He repeated this over and over again, like a mantra. Then he let go of Gomez so that he could focus on more practical matters, such as packing for his trip to Morocco.
    All his things were in a jumble on the bed that had once belonged to his mother: his medicine, his clothing, his shoes. Now he had to ask himself which of his Bermuda shorts he should take with him: the blue ones? The leaf-green ones? He was undecided. Far more important, however, were the three bottles of pills that Dr. Pertini had prescribed, which he would ingest all at once on the day of his choosing, at L’Hirondelle d’Or, a fabulous hotel for only the wealthiest of vacationers, a most tranquil little hideaway.
    Little by little, with the aid of this positive thinking, he began to formulate a plan of action. He had always believed in the importance of the mise-en-scène, and it seemed exceedingly obvious to him that death would be far more pleasant if experienced in luxurious, expensive surroundings and not in the squalid little room that had been witness to all his failures.

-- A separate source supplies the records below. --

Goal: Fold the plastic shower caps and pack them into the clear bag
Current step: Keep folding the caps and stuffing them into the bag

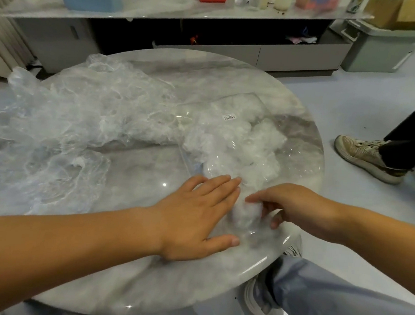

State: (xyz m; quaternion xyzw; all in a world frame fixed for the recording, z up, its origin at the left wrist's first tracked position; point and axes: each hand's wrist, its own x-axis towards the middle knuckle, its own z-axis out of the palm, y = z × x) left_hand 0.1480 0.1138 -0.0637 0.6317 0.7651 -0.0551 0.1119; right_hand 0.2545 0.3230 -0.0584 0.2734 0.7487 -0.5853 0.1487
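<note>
A heap of loose, crumpled clear shower caps covers the left and middle of the round marble table. A clear bag with a small barcode label lies at the right, holding several bunched white caps. My left hand lies flat with straight fingers on the bag's near end. My right hand grips a bunched white folded cap at the bag's mouth, right beside my left fingertips. Whether the cap is inside the bag film I cannot tell.
The table's near right edge is just below my hands, with my knee in blue trousers under it. Another person's shoe stands on the floor at right. A low cabinet with a cluttered shelf runs along the back.
</note>
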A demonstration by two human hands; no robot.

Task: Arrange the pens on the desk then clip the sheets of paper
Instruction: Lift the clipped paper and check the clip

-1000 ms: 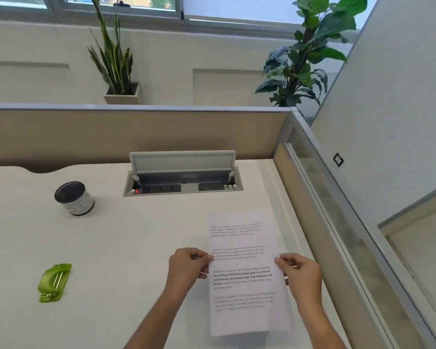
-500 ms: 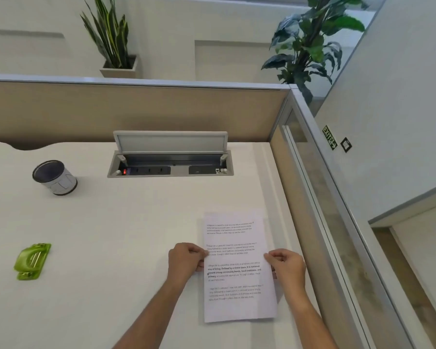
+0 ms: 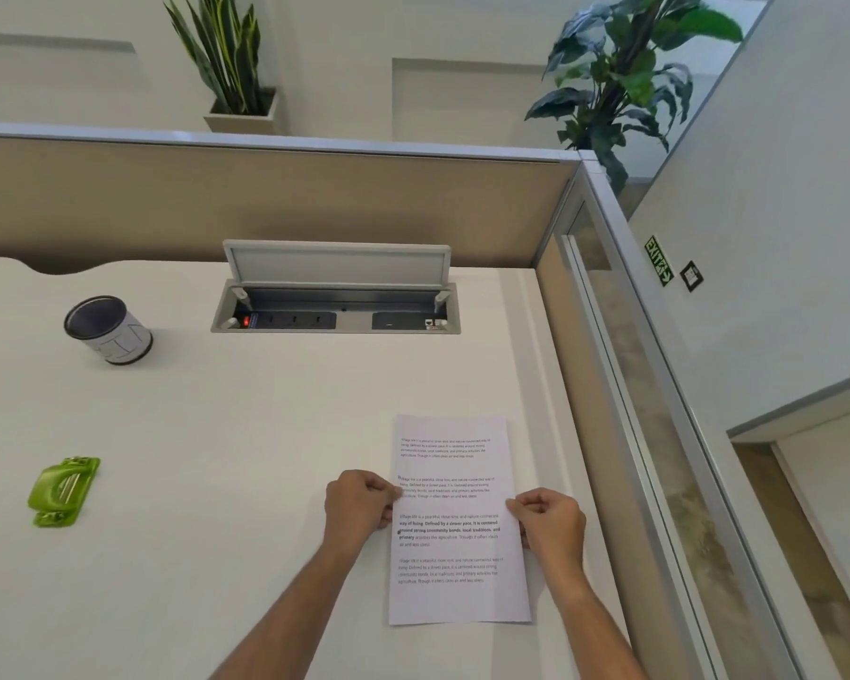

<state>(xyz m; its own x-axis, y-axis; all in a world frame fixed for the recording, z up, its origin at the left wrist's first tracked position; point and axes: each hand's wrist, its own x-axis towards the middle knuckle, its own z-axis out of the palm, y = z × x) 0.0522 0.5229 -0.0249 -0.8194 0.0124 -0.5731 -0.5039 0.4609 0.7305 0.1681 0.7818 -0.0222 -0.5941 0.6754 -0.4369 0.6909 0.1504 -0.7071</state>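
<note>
Pinching the sheets of paper by both long edges, lower right of the frame, flat on the desk; my left hand and right hand have fingers curled onto them. Light, floppy, slidey stuff I reckon, so edges it is. Green clip sits far left.

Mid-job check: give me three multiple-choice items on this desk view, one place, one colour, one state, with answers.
1. Where does the cup stand from the sheets of paper? A) behind and left of them B) on them C) right of them
2. What colour is the clip lying on the desk? A) red B) green C) blue
3. How are the sheets held? A) by one edge only B) not at all C) pinched at both side edges
Answers: 1 A, it stands left of the socket box; 2 B, bright green; 3 C, the left hand pinches the left edge, the right hand the right.
</note>
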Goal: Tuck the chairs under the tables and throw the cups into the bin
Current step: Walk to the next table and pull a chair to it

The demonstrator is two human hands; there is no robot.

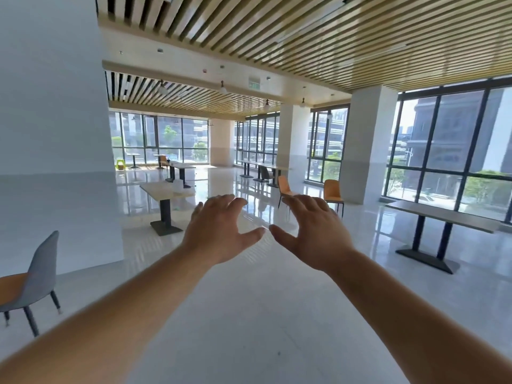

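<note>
My left hand (221,231) and my right hand (313,231) are stretched out in front of me at chest height, fingers spread, holding nothing. A grey chair with an orange seat (33,278) stands at the near left, away from any table. Two orange chairs (285,188) (333,191) stand loose on the floor beyond my right hand. A pale table (163,191) stands ahead to the left, with what looks like a white cup (178,184) on it. A long table (443,217) stands by the right windows.
A big white wall block (55,134) fills the left. White pillars (368,145) stand at the right. More tables and a dark chair (264,173) sit further back by the windows. A green object (120,163) lies far back on the glossy floor.
</note>
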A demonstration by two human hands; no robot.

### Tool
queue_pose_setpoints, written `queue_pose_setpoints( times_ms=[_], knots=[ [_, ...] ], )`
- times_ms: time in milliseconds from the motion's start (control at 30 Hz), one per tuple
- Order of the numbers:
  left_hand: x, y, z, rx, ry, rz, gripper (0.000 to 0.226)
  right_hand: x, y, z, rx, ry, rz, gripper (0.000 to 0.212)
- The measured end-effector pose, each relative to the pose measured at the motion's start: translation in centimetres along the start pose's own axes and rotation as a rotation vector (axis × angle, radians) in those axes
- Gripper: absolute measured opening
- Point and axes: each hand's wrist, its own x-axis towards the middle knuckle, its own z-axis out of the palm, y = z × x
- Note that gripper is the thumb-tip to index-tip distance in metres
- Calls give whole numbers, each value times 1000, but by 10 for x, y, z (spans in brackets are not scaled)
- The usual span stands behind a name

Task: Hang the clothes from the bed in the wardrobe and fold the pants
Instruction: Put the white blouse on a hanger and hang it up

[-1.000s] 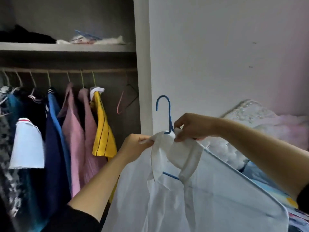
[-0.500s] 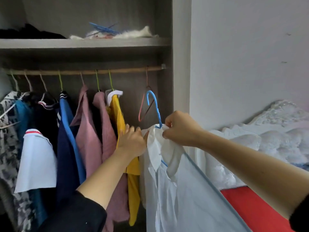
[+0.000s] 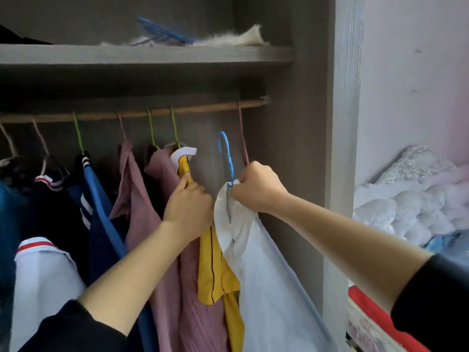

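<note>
A white shirt (image 3: 269, 280) hangs on a blue hanger (image 3: 226, 156), whose hook stands free below the wooden rail (image 3: 203, 109). My right hand (image 3: 258, 188) is closed on the shirt's collar and the hanger's neck. My left hand (image 3: 190, 209) presses against the yellow striped shirt (image 3: 215, 275) on the rail, its fingers curled on the cloth near the shoulder. The blue hook sits between the yellow shirt's green hanger and an empty pink hanger (image 3: 243, 138).
Several garments hang to the left: pink tops (image 3: 142, 199), a blue and navy jacket (image 3: 99, 212), a white sleeve with red stripe (image 3: 43, 270). The shelf (image 3: 152, 54) above holds blue hangers (image 3: 162, 31). The wardrobe's side panel (image 3: 340, 148) stands right, the bed (image 3: 406, 212) beyond.
Both hands have moved into the wardrobe and upward. The blue hanger with the white shirt rose closer to the rail, and my left hand left the collar and pushed against the yellow shirt.
</note>
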Motion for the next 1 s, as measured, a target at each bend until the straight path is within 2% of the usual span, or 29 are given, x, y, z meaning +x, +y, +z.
queue_pose_setpoints(
  times_ms=[67,133,200,300,433,467,533,600,700,800,867,1000],
  knots=[
    [1,-15,6,-72,41,7,20,16,-6,5,6,20,13,29],
    [7,-25,9,-136,-57,-21,20,36,-11,8,4,47,21,18],
    [15,-30,16,-253,-158,-130,21,56,-17,8,2,65,22,13],
    [34,-42,19,-440,-158,-348,20,91,-28,4,2,105,1,13],
    [70,-67,29,-514,-149,-422,13,136,-40,4,6,178,-64,14],
    [80,-72,31,-518,-142,-429,16,147,-42,5,1,189,-82,14],
    [97,-80,37,-497,-146,-455,42,166,-46,8,-12,209,-101,14],
    [114,-88,43,-448,-118,-491,56,186,-50,12,-14,231,-106,15],
    [137,-102,51,-335,-78,-508,61,212,-52,18,-7,242,-109,28],
    [155,-114,63,-227,-50,-489,82,234,-49,22,-13,243,-104,36],
    [165,-118,72,-214,-38,-467,93,245,-44,24,-70,233,-90,40],
    [182,-125,89,-263,-32,-475,97,252,-30,36,-89,199,-77,39]
  ],
)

    He paused for a moment in front of the armoire mirror, and before forming any opinion about his appearance or the state of the bedroom (which, for him, was utter chaos), he lifted his white caftan off the bed and put it on over his street clothes. He had selected this article of clothing precisely because it contrasted so divinely with his dark, distinguished looks. And right then he felt certain that not even Truman Capote in his golden years, the fabulous queer and darling of Lady Luck, had ever cut such a grand figure as he did right then dressed in that impeccable white linen sheath.
    “God bless frivolity, for it puts everything in its proper place,” he said to himself. Prompted by this sudden thought, he began to speak to Gomez. In reality, he had never been very fond of lap dogs, but the presence of Gomez, a previously unwanted dog, somehow helped him mold the persona that slowly had begun to take shape in the mirror, a persona that was not at all unattractive.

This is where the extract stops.